Pointless to tell them that it does not ease the pain at all, for they will do this, as they have always done it, and I will obey them, for I can hardly think for myself now.

‘You are walking her?’ my young husband demands through the closed door. ‘Is that helping much?’

‘If the baby was slow in coming we would toss her in a blanket,’ the younger one replies with a hard laugh. ‘She is glad we are just walking her. This is women’s work, Your Grace. We know what we are doing.’

I hear Richard’s muffled expletive, but then his footsteps go away and Iz and I look bleakly at each other as the women take my arms and lead me from fireplace to doorway and back again.

They leave me as they go to take their breakfast in the great hall, and once again I find I cannot eat and Iz sits beside me as I rest on the bed, and strokes my forehead like she used to do when I was ill. The pains come so often and so powerfully that I think I cannot bear it any longer. Just then the door opens and the two midwives come back in, this time bringing with them the wet nurse, who sets the cradle to rights, and spreads the sheets on the birthing bed.

‘Not long now,’ says one of the midwives cheerfully. ‘Here.’ She offers me a wooden wedge, polished by use and indented with teeth marks. ‘Bite on it,’ she says. ‘See those marks? Many a good woman has bitten on that and saved her own tongue. You bite on it when the pain comes, and then you take a good hold of this.’

They have tied a cord across the two bottom posts of my big bed and when I reach forwards from the day bed I can get hold of it and brace my feet against the foot of the big bed. ‘You pull on that, and we pull with you. You bite on the wedge when you feel the pain rising, and we roar with you.’

‘Do you have nothing you can give her to ease the pain?’ Isabel demands.

The younger woman unstoppers a stone bottle. ‘You take a drop of this,’ she suggests, pouring it into my silver cup. ‘Come to think of it, we’ll all take a drop of this.’

It burns my throat and makes my eyes water but it makes me feel braver and stronger. I see Iz choke on her draught and she grins at me. She leans forwards to whisper in my ear: ‘These are two greedy drunk old women. God only knows where Richard found them.’

‘They are the best in the country,’ I reply. ‘God help the woman in travail with the worst.’

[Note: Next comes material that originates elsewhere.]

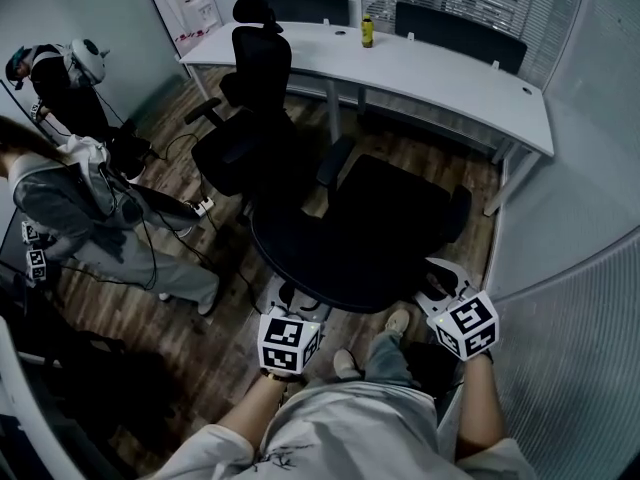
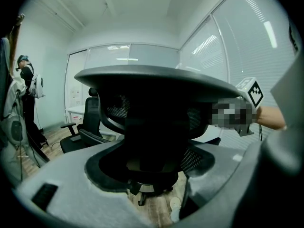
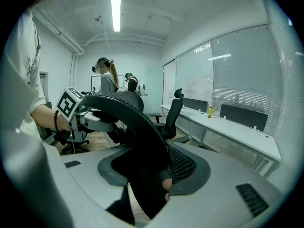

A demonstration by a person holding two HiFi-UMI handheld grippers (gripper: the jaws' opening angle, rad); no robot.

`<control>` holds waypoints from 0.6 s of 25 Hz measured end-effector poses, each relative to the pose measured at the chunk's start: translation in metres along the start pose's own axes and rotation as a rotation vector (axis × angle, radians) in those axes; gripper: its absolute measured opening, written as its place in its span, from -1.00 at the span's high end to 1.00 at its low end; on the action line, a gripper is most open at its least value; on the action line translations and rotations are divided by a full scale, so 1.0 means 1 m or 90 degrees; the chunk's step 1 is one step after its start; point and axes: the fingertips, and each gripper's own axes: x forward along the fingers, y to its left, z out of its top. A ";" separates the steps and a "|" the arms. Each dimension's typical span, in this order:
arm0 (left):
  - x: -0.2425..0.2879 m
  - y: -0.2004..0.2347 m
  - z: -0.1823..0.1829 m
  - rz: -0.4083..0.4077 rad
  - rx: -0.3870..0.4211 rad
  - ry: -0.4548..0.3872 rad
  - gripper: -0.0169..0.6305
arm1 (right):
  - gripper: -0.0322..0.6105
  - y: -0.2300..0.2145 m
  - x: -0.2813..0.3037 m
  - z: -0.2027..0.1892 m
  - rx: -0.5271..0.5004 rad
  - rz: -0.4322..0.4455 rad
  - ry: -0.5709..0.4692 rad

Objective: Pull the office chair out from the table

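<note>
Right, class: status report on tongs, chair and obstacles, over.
Both shut on chair back: left tongs, right tongs. Chair clear of table. A second chair stands ahead, nearer the table.

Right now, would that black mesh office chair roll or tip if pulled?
Probably rolls: the black mesh office chair stands on a wheeled base over wood floor. Left gripper and right gripper grip it high, so tilting seems possible.

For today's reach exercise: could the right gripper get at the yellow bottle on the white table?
Probably not. The right gripper is shut on the backrest of the black mesh office chair, which stands between the person and the long white table; the yellow bottle sits near its far edge.
</note>
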 end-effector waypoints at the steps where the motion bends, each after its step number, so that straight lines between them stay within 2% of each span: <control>1: -0.001 -0.001 -0.001 0.001 0.000 -0.001 -0.06 | 0.37 0.000 -0.001 -0.001 0.000 -0.002 0.002; 15: -0.021 -0.017 -0.005 0.016 -0.005 -0.002 -0.06 | 0.36 0.011 -0.018 -0.005 0.006 0.003 0.008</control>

She laughs and I laugh too but the laugh catches in my belly like a sword thrust, and I give a great cry. At once the two women become businesslike, seating me on the birthing bed, putting the looped cord into my hand, telling the maid to pour hot water from the jug at the fireside. Then there is a long confused time when I am absorbed by the pain, and the firelight reflected on the side of the jug, the heat of the room, and Isabel’s cool hand bathing my face. I feel as if I am fighting a pain in my very bowels and it is a struggle to breathe. I think of my mother, so far away from me, who should be here with me now, and I think of my father who spent his life fighting and who knew the final last terror of defeat and death. Oddly enough I think of Midnight, throwing up his big head as the sword went in his heart. At the thought of my father, going out on foot to put down his life in the fields outside Barnet so that I might be Queen of England I give a heave and I hear a crying, and someone saying urgently, ‘Gently, gently now,’ and I see Isabel’s face blurred with tears and hear her say to me: ‘Annie! Annie! You have a boy!’ And I know that I have done the one thing that my father wanted, the one thing that Richard needs: I have given my father a grandson and my husband his heir, and God has blessed me with a baby boy.

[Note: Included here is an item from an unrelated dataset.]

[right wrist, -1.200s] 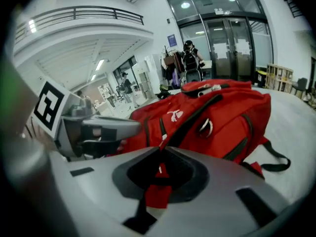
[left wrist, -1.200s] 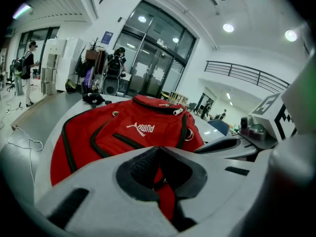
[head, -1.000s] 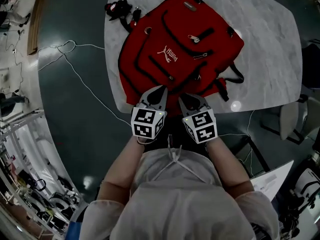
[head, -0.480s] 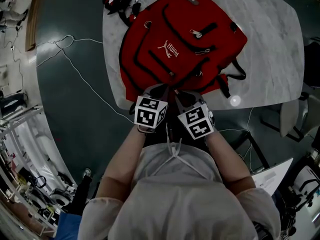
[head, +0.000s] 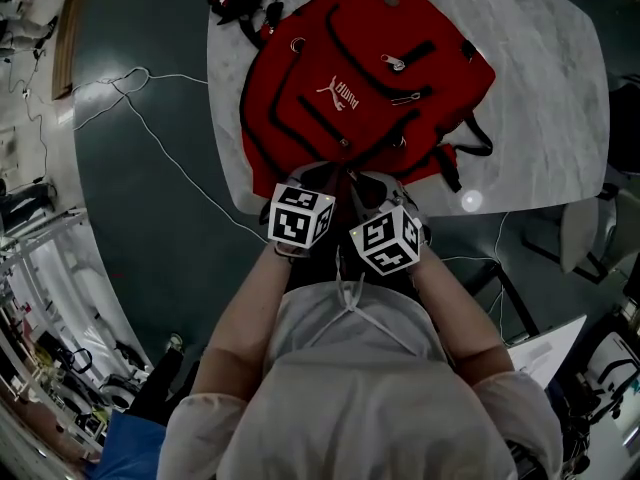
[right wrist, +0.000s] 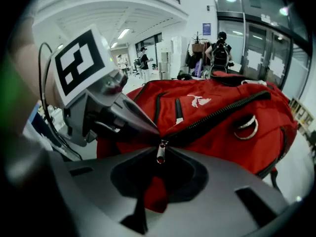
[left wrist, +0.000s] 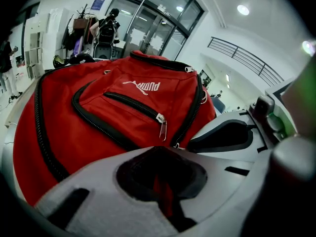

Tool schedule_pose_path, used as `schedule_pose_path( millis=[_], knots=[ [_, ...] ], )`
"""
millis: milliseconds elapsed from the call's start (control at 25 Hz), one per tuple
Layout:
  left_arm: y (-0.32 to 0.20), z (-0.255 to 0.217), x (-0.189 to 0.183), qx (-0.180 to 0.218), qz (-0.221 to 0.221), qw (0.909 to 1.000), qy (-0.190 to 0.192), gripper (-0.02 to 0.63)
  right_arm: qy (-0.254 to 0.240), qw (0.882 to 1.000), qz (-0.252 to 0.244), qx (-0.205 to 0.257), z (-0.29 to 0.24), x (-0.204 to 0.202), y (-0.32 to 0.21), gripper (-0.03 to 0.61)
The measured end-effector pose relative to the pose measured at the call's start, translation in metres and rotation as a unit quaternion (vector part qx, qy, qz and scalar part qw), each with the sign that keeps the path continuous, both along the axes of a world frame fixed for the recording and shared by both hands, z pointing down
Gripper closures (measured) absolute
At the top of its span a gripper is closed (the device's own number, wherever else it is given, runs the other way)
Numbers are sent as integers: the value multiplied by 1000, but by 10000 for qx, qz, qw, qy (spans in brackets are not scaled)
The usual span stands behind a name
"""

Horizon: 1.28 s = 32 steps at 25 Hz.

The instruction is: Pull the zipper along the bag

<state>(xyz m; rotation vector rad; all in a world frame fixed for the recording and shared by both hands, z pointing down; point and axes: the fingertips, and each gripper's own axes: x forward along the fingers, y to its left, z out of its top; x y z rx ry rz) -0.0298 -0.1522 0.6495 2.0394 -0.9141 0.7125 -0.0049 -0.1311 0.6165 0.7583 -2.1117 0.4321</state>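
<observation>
A red backpack [head: 360, 78] lies flat on a white marble table [head: 540, 98], and both grippers are at its near edge. My left gripper [head: 318, 176] is shut, pinching the bag's red fabric right beside the end of the black main zipper [right wrist: 217, 115]. My right gripper [head: 372, 183] sits close to its right. A small silver zipper pull [right wrist: 160, 153] hangs at its jaw tips. Those jaws are slightly parted and closing around the pull, without clearly pressing on it. Red cloth shows in the hollow behind both pairs of jaws.
A black clump of gear [head: 240, 3] lies at the table's far left corner. Black shoulder straps [head: 455, 163] trail off the bag's right side. A white cable [head: 150, 118] runs over the dark floor at left. The table edge is just under the grippers.
Both grippers have pushed forward onto the bag's near edge and drawn closer together. The right one has turned inward toward the left.
</observation>
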Motion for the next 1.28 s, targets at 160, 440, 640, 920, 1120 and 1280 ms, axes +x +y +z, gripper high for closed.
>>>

But he is not strong. The midwives say cheerfully that many a frail boy makes a brave man, and the wet nurse says that her milk will make him grow fat and bonny in no time, but through the six weeks of my confinement after his birth, before my churching, my heart quails when I hear him cry, a little thin reedy sound, through the night, and in the day I look at the palms of his hands which are like little pale leaves.

Isabel is to go back to George in London after the baby’s christening and my churching. We call him Edward for the king, and Richard says that he foretells a great future for him. The christening is small and quiet, as is my churching, the king and queen cannot come and although nobody says anything, the baby does not look likely to thrive, he is hardly worth the cost of a great christening gown, three days of celebration in the castle, and a dinner for all the servants.

‘He will be strong,’ Isabel whispers to me reassuringly as she climbs into her litter in the stable yard. She is not going to ride, for her belly is broadening. ‘I thought he was looking much stronger this very morning.’

He is not, but neither of us admit this.